Ж. собрала эскизы обратно в папку и сказала, что за ней уже приехали – сегодня она уходила пораньше. Такого предательства я, конечно, от неё не ожидала. Конечно, она трижды за последние пару дней напоминала мне об этом вечере. Я натянуто улыбнулась и передала ей лист с таблицей по мероприятию, который остался на моем столе. Она ушла собирать вещи, а я, указав рукой в сторону кладовой, объяснила М. откуда достать пластинки.

– Как, по-вашему, Уорхол творил от души, или все его искусство – сплошь коммерческий расчет? – спросил М., сидя напротив меня и рассматривая пластинку Velvet Undergound.

– Думаю, он возвел коммерцию в искусство, – улыбнулась я.

– Но где тогда грань?

– Никто не знает… Или знает только художник. На первой лекции в Академии мы как раз рассуждали о том, что же такое искусство сегодня.

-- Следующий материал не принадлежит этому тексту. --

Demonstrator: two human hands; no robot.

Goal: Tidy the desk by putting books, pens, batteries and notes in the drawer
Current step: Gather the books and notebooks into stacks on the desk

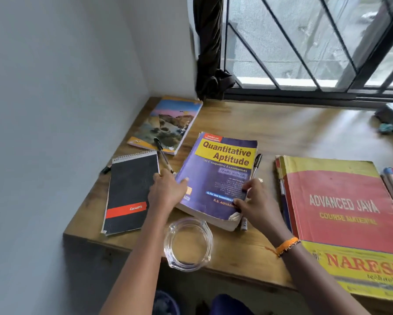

– И к какому выводу пришли? – он пристально посмотрел на меня, похоже, ему действительно был интересен разговор.

– К тому, что сегодня границы слишком размыты. Искусством может быть что-то личное, хотя, возможно, всё еще справедливо заявление о том, что никакое творение не станет искусством до непосредственной встречи со зрителем. Насколько широким должен быть этот зритель, тоже не понятно.

– Ну вот, например, этот парень, который откусил себе язык на площади, он – художник, по-вашему?

– Здесь важен контекст, – ответила я.

– Но вот лично по-вашему?

– Конечно, я считаю его ярким акционистом современности. Здесь важно знать исторический фундамент.

– Обществу-то его действия совсем не понятны, более того, временами ужасающи или оскорбительны.

– Есть две стороны медали: акция невозможна без общества, так как исследует его и на все сто процентов несет социальный или политический посыл. При этом во многом перформеры и акционисты – художники для художников. Первым таким парнем был Марсель Дюшан, помните его рэдимейды?

– Писсуар?

– Да, перевернутый писсуар, велосипедное колесо и так далее. Он делает заявление, что заниматься искусством теперь может кто угодно и как угодно.

– А живопись есть у него?

– У Дюшана есть, но у многих его последователей только акции, инсталляции и перформансы – это такие же серьезные виды искусства, как и живопись.

– Вообще, выходит у вашего изобразительного искусства очень много общего с музыкой, – вздохнул он, отложив пластинку. – С одной стороны у группы есть желание быть известной, с другой – нести оригинальный, личный посыл, который может быть непопулярен в нашем обществе. И вот как найти идеальное сочетание, в этом, наверное, и заключается профессионализм.

– А может быть, нет.

– В смысле?

– Если художник или композитор пишет гениальные произведения, то совсем не факт, что они будут востребованы обществом. Он банально может быть плохим торговцем…

– Да, здесь я полностью с вами согласен, – живо закивал М. – Слово не правильное, «профессионализм», должно быть какое-то другое. И это ведь не просто «коммерческий успех»… А «своевременность», наверное. Если гений или талант создает что-то востребованное, значит он на волне своего времени.

– Пожалуй…

– А если нет, значит…

– …значит Ван Гог, – грустно улыбнулась я, глядя на стопку пластинок, расположившуюся на столе.

– Да, – кивнул М.

– Ну или просто бездарность, – мы засмеялись. Я предложила налить по чашке чая и закончить осмотр привезенных виниловых пластинок.